The average lifespan has increased in the past 20 years. In the 1990s, the lifespan was 10-15 years. The current lifespan is 25 years after diagnosis. Improved medications have improved lifespans.

“We routinely see people here that have been positive for 15 years or more and are working, taking care of grandkids, and living a full and productive life,” Rogers says. “Doctors are saying they believe we will see people living 30-50 years soon if they are taking medications and taking care of themselves.”

Such improvements should not be viewed as a cure.
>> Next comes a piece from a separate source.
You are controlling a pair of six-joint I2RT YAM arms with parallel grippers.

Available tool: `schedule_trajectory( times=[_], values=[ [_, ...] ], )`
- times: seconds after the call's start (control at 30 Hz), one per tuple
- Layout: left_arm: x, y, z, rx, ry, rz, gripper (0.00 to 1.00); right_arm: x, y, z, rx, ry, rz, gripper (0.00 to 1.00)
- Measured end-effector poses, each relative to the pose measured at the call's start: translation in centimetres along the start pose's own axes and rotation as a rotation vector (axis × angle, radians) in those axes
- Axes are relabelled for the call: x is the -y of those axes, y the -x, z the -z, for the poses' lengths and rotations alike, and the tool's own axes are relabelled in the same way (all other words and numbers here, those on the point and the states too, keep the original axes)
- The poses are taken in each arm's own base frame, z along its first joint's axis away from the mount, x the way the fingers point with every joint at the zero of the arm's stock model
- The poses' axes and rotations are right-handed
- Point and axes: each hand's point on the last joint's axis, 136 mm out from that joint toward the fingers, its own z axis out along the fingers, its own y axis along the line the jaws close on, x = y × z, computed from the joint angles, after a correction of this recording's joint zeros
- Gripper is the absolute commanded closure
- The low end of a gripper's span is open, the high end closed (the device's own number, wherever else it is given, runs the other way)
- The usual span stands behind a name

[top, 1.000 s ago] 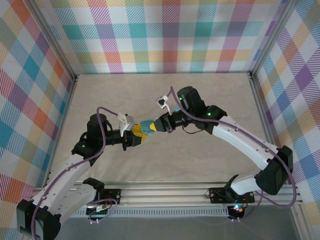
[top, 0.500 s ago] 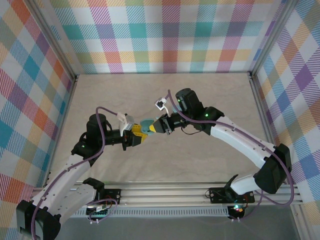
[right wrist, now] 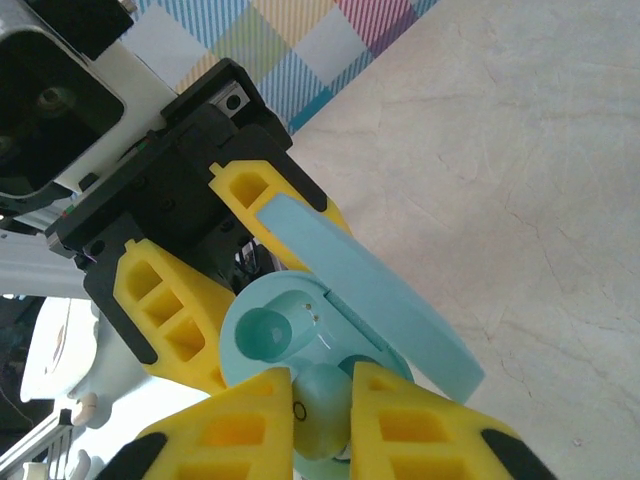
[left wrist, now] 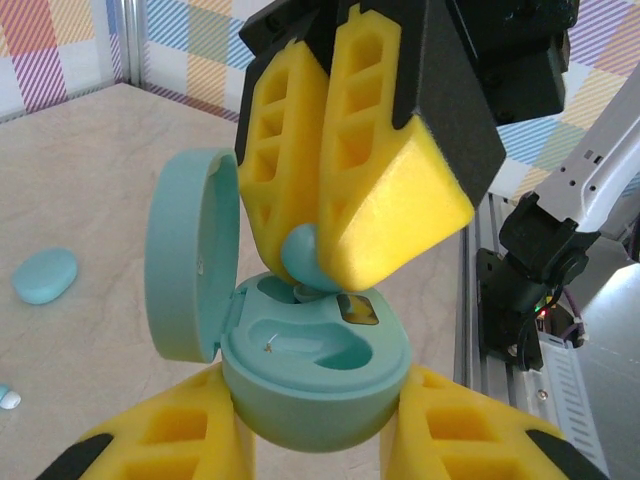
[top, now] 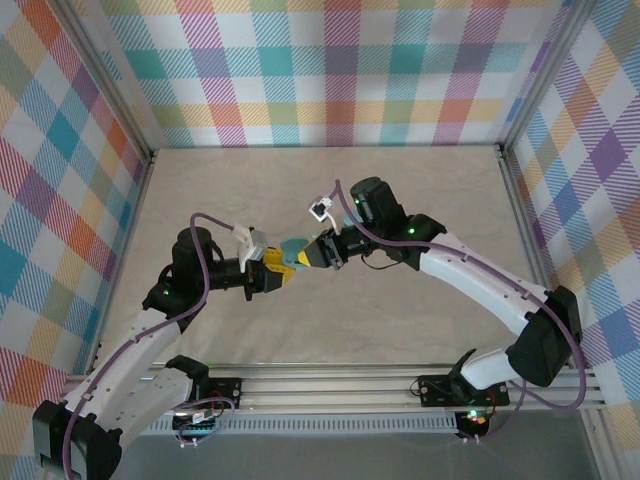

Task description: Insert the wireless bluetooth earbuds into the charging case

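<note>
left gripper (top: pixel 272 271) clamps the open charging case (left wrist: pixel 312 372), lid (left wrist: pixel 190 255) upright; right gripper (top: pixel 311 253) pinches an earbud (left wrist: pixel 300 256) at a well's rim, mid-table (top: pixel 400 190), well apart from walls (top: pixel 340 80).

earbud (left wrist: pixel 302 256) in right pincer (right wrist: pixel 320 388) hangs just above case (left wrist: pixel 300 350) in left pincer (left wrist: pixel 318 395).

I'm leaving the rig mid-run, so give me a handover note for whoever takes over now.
Left hand shut on the open case.
Right hand shut on a bud, poised at the case.
One well is empty.
Done: case opened, bud brought over.
Left: seat and release this bud, fill the empty well.
A closed case and a loose bud lie on the table.
</note>
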Motion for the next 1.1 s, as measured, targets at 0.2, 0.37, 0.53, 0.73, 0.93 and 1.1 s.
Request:
schedule_trajectory(
  times=[0.2, 0.37, 0.53, 0.73, 0.93, 1.1],
  values=[
    [-0.2, -0.2, 0.0, -0.007, 0.012, 0.020, 0.85, 0.1, 0.1, -0.1, -0.020, -0.011, -0.018, 0.65],
    [-0.2, -0.1, 0.0, -0.003, 0.012, 0.014, 0.85, 0.0, 0.4, 0.3, -0.028, -0.048, -0.026, 0.58],
    [-0.2, 0.4, 0.1, 0.014, 0.013, -0.004, 0.85, 0.2, 0.9, 0.8, -0.025, -0.092, -0.030, 0.56],
    [-0.1, 0.9, 0.1, 0.030, 0.011, -0.022, 0.85, 0.9, 1.2, 1.2, -0.021, -0.151, -0.036, 0.55],
    [0.0, 0.8, 0.2, 0.032, 0.011, -0.025, 0.85, 0.3, 2.3, 2.9, 0.029, -0.198, -0.011, 0.54],
    [0.1, 0.2, 0.5, 0.033, 0.030, -0.023, 0.85, -0.6, 4.1, 6.0, 0.117, -0.208, 0.005, 0.55]
  ],
)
“People soon forgot that HIV is an issue and since folks are not dying as they were in the 1980s that HIV is not that bad,” Rogers says. “People are still struggling with HIV even if they are doing everything right and it is not a disease that you can just take your medication and everything will be all right. There are bumps in the road and many people struggle to take the medication due to other illness or cannot tolerate the medications.”

Still, despite the many improvements in medication and the increase in lifespan, the stigma of HIV/AIDS continues posing new problems for people being diagnosed, seeking the proper treatments and living productive lives.

“People who are HIV positive live in fear of others finding out about their illness. This stigma has caused people to lose friends, churches, jobs, living spaces, and family,” Rogers says. “This stigma and fear of exposure causes people to isolate and can make people sick or at risk of substance abuse or mental health issues. All these cause issues with their HIV treatment and can lead to more illness and earlier deaths. This stigma also can blind HIV negative people to the real dangers of HIV by giving them a false sense of safety.”